A baroque Christmas

The appeal of music at Christmas is sous entendu in my opinion. Music is but another manifestation of the instinctive response which overcomes Nature upon its descent into darkness and famine thus marked by brilliance and feast. To preserve it from becoming entirely tarsome or Bing Croby-ish (apparently he wasn’t very nice to his children), I search the Apple Music library (yet another of their award winning services) for something more in line with my interests or at least less saccharin or repetitive. I sustain this seasonal application until December 24th and no further.  By that time I have indulged myself to the point of gluttony upon everything available whether in the drawing room or my car.

Baroque music (a period or style of Western classical music from approximately 1600 to 1750 originating in Western Europe) is one of the broad musical varieties that I particularly enjoy. Key composers of the Baroque era include favourites such as Johann Sebastian Bach, Antonio Vivaldi, George Frideric Handel, Claudio Monteverdi, Domenico Scarlatti, Henry Purcell and Georg Philipp Telemann. Beethoven (1770 –  1827) should you care to know is regarded either as a Romantic composer or a Classical period composer who was part of the transition to the Romantic era.

The Baroque period saw the creation of common-practice tonality, an approach to writing music in which a song or piece is written in a particular key; this type of harmony has continued to be used extensively in Western classical and popular music. During the Baroque era, professional musicians were expected to be accomplished improvisers of both solo melodic lines and accompaniment parts. Baroque concerts were typically accompanied by a basso continuo group (comprising chord-playing instrumentalists such as harpsichordists and lute players improvising chords from a figured bass part) while a group of bass instruments—viol, cello, double bass—played the bass line. A characteristic Baroque form was the dance suite. While the pieces in a dance suite were inspired by actual dance music, dance suites were designed purely for listening, not for accompanying dancers.

In my mind a good deal of the persuasion of Christmas is its traditional alliance with many of the earlier secular renditions of Father Christmas and the feasts, yuletide logs in a roaring fire, the Charles Dickens images of a “Christmas Carol” and stormy nights out with Good King Wenceslas.
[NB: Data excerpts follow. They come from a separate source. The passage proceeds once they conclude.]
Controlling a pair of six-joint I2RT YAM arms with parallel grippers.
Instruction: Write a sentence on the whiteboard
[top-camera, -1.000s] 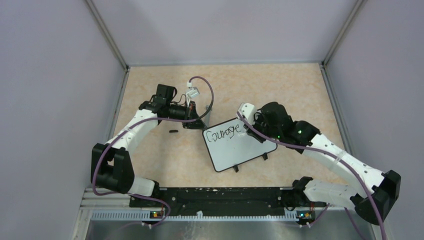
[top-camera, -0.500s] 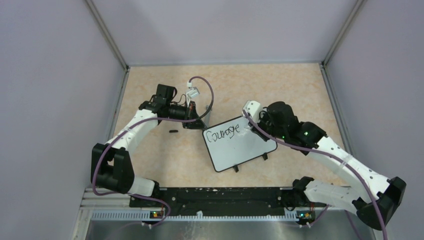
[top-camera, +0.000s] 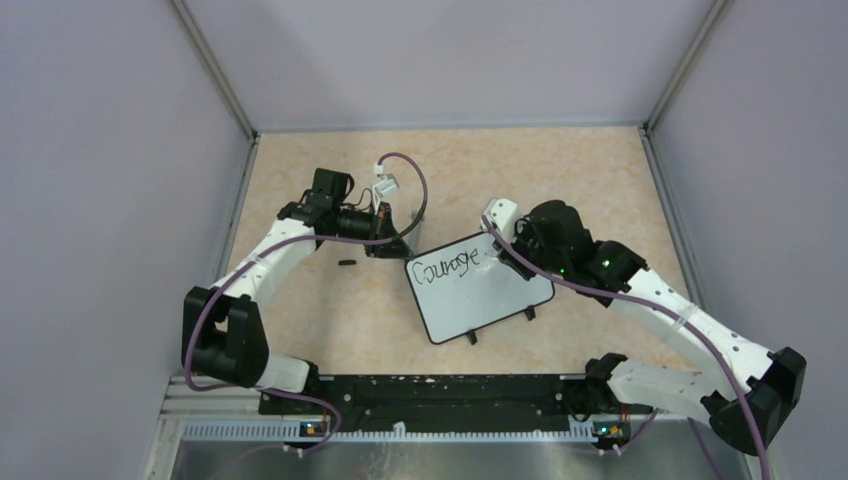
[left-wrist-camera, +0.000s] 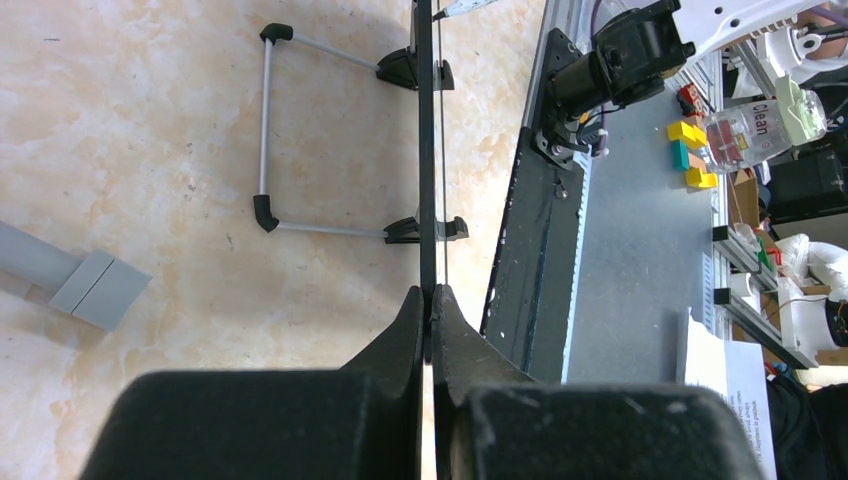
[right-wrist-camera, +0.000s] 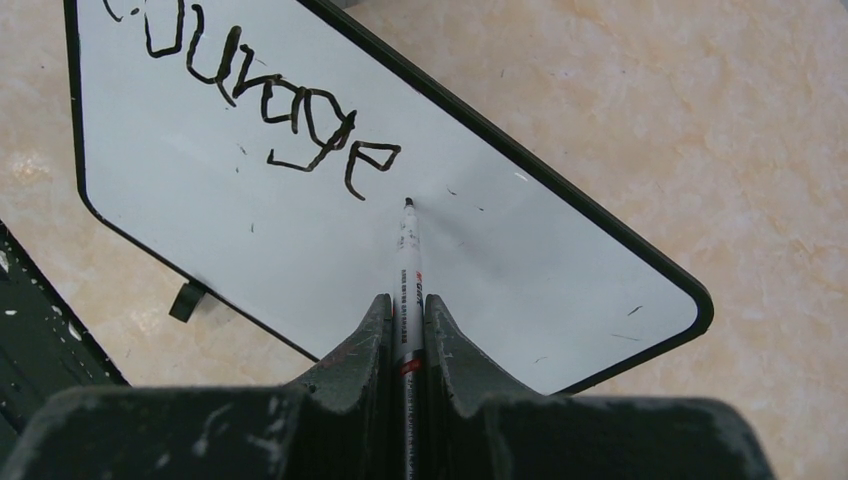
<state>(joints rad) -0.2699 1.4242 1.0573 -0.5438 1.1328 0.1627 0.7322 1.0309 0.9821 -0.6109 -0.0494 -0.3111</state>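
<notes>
Board (top-camera: 480, 288) at centre of top view, askew on table (top-camera: 330, 310); "Courage" (right-wrist-camera: 262, 107) along its upper left. Left arm (top-camera: 280, 250) bent up from lower left, wrist at upper centre, jaws clamped on board's rim at upper left corner. Right arm (top-camera: 690, 325) slants up-left from lower right, jaws clamped on marker (right-wrist-camera: 408, 260), tip at board just right of last letter.

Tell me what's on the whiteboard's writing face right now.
One black handwritten word, Courage, with a few stray specks. The marker in the right gripper points just past its last letter. The rest of the whiteboard shows blank; that gripper hides a strip.
</notes>
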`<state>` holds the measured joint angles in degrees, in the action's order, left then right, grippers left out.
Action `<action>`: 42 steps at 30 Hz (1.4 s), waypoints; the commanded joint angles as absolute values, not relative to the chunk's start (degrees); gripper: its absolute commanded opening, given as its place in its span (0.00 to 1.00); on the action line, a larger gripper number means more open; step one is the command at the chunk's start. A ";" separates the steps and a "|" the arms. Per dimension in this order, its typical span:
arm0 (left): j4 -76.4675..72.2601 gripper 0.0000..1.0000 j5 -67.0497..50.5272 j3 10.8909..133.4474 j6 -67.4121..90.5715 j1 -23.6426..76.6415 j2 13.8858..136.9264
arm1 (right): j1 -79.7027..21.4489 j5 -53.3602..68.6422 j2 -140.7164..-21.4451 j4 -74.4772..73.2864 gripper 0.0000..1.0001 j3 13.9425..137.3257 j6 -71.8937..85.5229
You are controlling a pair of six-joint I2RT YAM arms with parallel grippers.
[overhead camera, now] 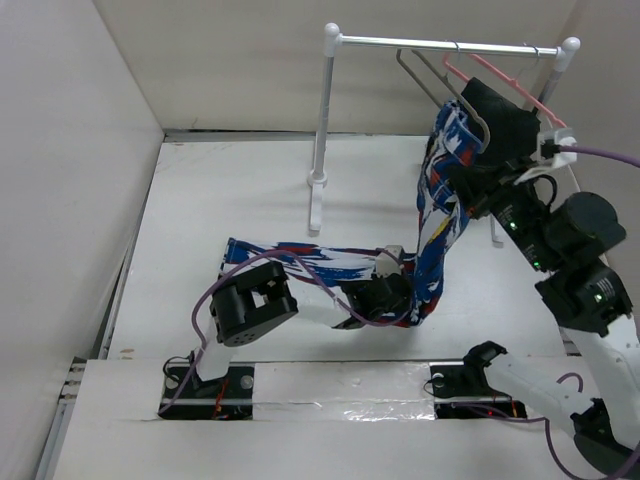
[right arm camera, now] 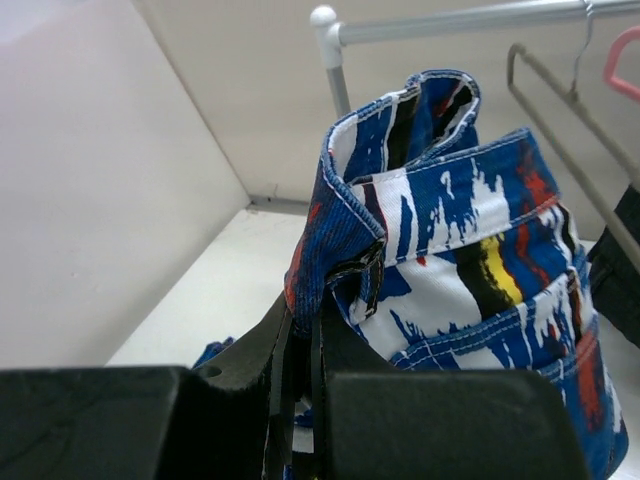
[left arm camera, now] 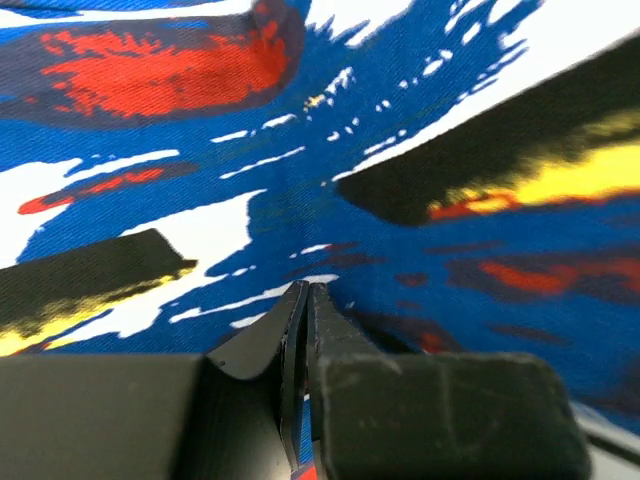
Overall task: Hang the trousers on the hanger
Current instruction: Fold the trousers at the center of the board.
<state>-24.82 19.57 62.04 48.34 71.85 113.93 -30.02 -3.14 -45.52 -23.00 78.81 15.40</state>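
The trousers (overhead camera: pixel 300 258) lie in a band across the table, then rise at the right to the hanger. My left gripper (overhead camera: pixel 390 283) is shut on the fabric at the bend; in the left wrist view its jaws (left arm camera: pixel 305 300) pinch a fold of the print (left arm camera: pixel 300 150). My right gripper (overhead camera: pixel 462 185) is shut on the waistband and holds it up just below the grey wire hanger (overhead camera: pixel 440 85) on the rail. In the right wrist view the gripper (right arm camera: pixel 305 310) clamps the waistband edge of the trousers (right arm camera: pixel 450 260), and the hanger (right arm camera: pixel 560 100) is up right, beside the fabric.
A white rack with a metal rail (overhead camera: pixel 450 43) and a post (overhead camera: pixel 320 150) stands at the back. A pink hanger (overhead camera: pixel 510 85) carrying a black cloth (overhead camera: pixel 500 125) hangs next to the wire one. White walls close in the left and the back.
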 commanded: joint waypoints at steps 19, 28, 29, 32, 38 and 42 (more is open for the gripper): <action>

It is no accident that although the month and date of Jesus’ birth are unknown, the church in the early fourth century fixed the date as December 25. This corresponds to the date of the winter solstice on the Roman calendar which interestingly was nine months after March 25, the date of the vernal equinox and a date linked to the conception of Jesus (celebrated as the Feast of the Annunciation).

It is small wonder that after having endured such a fanciful parade of information and art, we’re so anxious to realign ourselves with more restrained and critical ambitions. Until then however the devotion persists. While for many Christmas constitutes a re-invention of familial undertakings and popular social gatherings, it can also be a time fraught with despair and loneliness. Yet whatever the situation, if one is in a room alone, gazing at a Christmas tree twinkling with tiny lights and tinsel, it is impossible not to extract some sense of amazement.